TASK REQUIREMENTS: Transcribe only part of the material below: the lines from the one containing "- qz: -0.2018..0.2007" through the one containing "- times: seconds", inclusive, exactly as written.

EXTRACTED ENTRIES:
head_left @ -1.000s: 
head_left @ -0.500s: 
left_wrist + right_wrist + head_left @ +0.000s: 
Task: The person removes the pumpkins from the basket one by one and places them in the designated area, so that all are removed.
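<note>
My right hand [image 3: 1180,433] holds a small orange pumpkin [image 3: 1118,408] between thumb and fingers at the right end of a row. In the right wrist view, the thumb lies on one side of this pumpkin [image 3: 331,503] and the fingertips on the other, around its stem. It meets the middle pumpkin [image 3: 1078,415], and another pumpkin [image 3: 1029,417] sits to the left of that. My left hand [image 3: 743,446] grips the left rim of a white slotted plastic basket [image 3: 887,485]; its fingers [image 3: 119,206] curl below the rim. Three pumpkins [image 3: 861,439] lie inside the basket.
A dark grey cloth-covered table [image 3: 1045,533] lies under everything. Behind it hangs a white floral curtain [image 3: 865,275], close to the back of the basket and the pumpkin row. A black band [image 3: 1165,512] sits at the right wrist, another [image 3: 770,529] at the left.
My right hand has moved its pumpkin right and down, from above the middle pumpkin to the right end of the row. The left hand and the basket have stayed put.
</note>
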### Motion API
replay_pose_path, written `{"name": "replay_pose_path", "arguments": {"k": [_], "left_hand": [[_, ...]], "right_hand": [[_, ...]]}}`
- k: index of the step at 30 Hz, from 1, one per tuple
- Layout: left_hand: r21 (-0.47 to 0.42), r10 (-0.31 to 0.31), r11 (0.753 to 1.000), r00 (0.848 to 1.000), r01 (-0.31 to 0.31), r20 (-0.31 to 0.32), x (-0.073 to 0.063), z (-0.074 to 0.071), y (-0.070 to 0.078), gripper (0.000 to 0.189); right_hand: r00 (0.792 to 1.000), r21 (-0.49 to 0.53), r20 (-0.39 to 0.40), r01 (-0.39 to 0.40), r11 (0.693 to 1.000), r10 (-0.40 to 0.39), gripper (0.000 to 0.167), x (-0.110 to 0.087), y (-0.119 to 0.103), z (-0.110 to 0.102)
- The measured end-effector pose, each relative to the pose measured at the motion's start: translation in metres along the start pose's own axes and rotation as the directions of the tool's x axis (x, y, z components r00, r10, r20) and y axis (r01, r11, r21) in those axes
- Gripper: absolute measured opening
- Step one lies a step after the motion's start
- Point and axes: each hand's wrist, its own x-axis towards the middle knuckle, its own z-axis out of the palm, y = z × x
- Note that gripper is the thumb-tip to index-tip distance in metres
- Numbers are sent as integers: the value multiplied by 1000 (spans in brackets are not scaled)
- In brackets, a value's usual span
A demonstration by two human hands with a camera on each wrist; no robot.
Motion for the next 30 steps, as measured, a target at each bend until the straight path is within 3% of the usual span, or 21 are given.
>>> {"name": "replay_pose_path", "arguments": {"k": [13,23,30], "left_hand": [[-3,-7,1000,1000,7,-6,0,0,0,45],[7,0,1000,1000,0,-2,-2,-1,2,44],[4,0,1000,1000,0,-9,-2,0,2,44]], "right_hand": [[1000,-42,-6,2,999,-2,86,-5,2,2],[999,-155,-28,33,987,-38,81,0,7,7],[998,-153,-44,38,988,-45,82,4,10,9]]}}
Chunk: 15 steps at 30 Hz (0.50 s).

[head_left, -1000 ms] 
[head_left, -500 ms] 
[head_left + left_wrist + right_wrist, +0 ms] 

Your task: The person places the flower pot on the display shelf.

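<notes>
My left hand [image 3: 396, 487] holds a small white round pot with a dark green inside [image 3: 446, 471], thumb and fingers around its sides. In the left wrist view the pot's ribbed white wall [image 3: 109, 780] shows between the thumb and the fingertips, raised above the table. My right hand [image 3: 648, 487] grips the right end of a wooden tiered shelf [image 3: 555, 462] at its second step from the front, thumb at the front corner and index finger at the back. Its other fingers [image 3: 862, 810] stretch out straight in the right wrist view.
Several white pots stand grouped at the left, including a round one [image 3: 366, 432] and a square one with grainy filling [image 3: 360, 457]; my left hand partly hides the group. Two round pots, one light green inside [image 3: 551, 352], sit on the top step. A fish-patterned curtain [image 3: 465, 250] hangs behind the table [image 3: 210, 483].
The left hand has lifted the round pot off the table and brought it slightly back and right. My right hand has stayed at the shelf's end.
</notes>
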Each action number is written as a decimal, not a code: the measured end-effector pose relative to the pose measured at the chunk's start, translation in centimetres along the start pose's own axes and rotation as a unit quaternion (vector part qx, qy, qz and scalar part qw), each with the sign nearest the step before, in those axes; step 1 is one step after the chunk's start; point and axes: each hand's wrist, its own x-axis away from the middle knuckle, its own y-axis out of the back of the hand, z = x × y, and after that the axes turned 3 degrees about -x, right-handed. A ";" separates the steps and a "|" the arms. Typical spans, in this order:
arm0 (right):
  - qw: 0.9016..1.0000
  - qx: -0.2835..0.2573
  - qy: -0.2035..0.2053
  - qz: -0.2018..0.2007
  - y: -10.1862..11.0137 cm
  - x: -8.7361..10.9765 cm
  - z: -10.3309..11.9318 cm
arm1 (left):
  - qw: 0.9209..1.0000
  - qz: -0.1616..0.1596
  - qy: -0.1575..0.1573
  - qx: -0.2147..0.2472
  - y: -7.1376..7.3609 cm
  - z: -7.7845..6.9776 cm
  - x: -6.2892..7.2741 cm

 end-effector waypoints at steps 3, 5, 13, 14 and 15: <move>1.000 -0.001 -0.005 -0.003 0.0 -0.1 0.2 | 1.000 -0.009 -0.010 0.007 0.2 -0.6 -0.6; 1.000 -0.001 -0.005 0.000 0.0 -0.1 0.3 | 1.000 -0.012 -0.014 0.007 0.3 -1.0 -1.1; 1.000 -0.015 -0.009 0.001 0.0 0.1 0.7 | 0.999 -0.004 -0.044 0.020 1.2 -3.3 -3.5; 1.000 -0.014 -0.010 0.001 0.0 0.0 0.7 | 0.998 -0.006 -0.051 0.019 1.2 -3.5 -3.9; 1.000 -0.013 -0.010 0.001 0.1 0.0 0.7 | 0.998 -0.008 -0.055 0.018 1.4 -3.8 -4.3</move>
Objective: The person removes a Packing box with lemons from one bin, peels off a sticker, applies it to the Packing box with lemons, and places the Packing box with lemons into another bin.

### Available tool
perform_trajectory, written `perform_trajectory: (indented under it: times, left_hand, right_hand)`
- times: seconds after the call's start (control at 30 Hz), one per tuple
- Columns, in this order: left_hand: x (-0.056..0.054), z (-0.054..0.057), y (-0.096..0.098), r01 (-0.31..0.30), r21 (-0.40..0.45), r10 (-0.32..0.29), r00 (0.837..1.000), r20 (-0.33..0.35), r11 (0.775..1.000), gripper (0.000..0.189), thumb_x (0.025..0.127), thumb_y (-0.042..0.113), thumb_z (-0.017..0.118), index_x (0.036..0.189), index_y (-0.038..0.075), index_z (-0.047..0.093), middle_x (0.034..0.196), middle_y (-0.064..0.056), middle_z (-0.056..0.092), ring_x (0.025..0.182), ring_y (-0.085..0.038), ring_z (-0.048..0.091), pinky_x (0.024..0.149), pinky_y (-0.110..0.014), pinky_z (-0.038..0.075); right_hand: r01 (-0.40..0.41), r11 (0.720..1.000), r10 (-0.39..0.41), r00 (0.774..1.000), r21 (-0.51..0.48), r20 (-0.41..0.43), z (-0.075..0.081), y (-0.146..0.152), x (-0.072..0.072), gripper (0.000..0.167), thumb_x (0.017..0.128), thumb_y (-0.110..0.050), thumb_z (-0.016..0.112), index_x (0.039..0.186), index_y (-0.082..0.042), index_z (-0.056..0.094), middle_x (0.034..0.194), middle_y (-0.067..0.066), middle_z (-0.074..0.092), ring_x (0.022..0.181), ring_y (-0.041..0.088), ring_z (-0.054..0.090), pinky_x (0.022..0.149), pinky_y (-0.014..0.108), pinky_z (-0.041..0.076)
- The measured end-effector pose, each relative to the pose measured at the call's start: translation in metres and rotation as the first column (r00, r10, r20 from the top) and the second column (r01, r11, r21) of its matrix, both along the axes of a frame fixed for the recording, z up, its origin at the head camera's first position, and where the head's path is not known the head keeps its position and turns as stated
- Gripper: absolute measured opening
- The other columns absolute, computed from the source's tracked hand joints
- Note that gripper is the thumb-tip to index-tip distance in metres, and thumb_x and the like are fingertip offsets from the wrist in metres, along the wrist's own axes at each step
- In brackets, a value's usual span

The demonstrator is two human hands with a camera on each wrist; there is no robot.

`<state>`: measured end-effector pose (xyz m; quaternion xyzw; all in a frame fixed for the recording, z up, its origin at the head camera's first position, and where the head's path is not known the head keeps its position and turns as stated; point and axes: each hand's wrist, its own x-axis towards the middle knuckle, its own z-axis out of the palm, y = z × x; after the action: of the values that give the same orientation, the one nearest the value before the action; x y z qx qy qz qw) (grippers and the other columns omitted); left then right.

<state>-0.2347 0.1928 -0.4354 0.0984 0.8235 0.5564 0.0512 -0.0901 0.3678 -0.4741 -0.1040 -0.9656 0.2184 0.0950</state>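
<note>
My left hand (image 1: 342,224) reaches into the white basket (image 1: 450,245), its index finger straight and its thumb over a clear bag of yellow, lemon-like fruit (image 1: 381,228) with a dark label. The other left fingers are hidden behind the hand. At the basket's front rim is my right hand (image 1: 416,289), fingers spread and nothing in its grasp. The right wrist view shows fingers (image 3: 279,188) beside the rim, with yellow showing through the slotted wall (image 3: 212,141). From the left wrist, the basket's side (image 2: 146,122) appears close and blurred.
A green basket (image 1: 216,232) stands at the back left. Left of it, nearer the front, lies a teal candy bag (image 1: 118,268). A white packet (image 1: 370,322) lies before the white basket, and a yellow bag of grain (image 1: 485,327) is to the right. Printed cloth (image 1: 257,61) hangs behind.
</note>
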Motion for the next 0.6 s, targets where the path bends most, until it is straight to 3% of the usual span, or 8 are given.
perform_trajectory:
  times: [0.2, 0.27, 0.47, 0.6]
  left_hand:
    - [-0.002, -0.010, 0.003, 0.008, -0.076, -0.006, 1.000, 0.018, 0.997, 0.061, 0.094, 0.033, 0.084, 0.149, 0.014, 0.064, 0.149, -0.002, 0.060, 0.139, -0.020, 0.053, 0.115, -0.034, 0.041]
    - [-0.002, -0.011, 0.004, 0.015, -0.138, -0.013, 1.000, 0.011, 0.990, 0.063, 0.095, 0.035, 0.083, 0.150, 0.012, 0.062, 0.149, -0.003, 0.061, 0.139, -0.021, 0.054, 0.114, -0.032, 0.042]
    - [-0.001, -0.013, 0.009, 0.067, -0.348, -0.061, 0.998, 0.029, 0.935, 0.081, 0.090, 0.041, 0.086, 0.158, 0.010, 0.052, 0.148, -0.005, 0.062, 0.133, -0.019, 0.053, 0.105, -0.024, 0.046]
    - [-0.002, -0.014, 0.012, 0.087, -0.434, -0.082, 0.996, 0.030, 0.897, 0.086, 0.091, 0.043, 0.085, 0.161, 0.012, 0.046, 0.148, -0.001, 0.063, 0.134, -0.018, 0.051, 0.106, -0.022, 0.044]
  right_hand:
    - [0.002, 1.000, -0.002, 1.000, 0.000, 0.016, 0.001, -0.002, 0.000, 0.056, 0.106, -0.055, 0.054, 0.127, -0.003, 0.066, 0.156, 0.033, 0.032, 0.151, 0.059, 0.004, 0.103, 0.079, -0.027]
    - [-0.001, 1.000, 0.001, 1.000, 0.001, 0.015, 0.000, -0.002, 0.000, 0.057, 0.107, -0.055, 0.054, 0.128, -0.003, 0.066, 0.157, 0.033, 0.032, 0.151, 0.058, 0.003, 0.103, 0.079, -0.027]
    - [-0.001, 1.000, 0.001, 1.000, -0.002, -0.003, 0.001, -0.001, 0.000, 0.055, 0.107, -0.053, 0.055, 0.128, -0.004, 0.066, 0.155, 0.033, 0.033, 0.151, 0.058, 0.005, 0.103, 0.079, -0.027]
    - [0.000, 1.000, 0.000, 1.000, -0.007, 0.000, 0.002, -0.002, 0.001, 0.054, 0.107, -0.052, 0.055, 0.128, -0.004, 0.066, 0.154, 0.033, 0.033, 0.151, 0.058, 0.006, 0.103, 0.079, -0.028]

TASK SOLUTION:
  - qz: -0.2018..0.2007
  - y: -10.1862..11.0137 cm
  - x: -8.7361..10.9765 cm
  - z: -10.3309..11.9318 cm
arm1 (left):
  - qw: 0.9209..1.0000
  - qz: -0.1616..0.1596
  - qy: -0.1575..0.1573
  - qx: -0.2147..0.2472
  - y: -7.1376..7.3609 cm
  - z: -7.7845..6.9776 cm
  - x: -6.2892..7.2741 cm

 end-effector waypoints at steps 3, 5, 13, 14 and 15: <move>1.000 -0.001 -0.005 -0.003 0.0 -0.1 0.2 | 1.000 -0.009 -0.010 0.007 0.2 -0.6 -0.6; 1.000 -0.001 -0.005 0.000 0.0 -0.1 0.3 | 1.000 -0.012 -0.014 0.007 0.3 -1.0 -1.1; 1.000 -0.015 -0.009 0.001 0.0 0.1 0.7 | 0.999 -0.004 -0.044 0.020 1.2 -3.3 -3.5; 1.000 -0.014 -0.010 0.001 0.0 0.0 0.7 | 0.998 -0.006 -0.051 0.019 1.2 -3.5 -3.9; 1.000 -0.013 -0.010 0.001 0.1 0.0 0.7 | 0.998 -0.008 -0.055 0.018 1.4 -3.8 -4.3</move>
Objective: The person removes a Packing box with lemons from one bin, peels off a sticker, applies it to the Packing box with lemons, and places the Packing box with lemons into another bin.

### Available tool
perform_trajectory, written `perform_trajectory: (indented under it: times, left_hand, right_hand)`
- times: seconds after the call's start (control at 30 Hz), one per tuple

This output contains the full answer.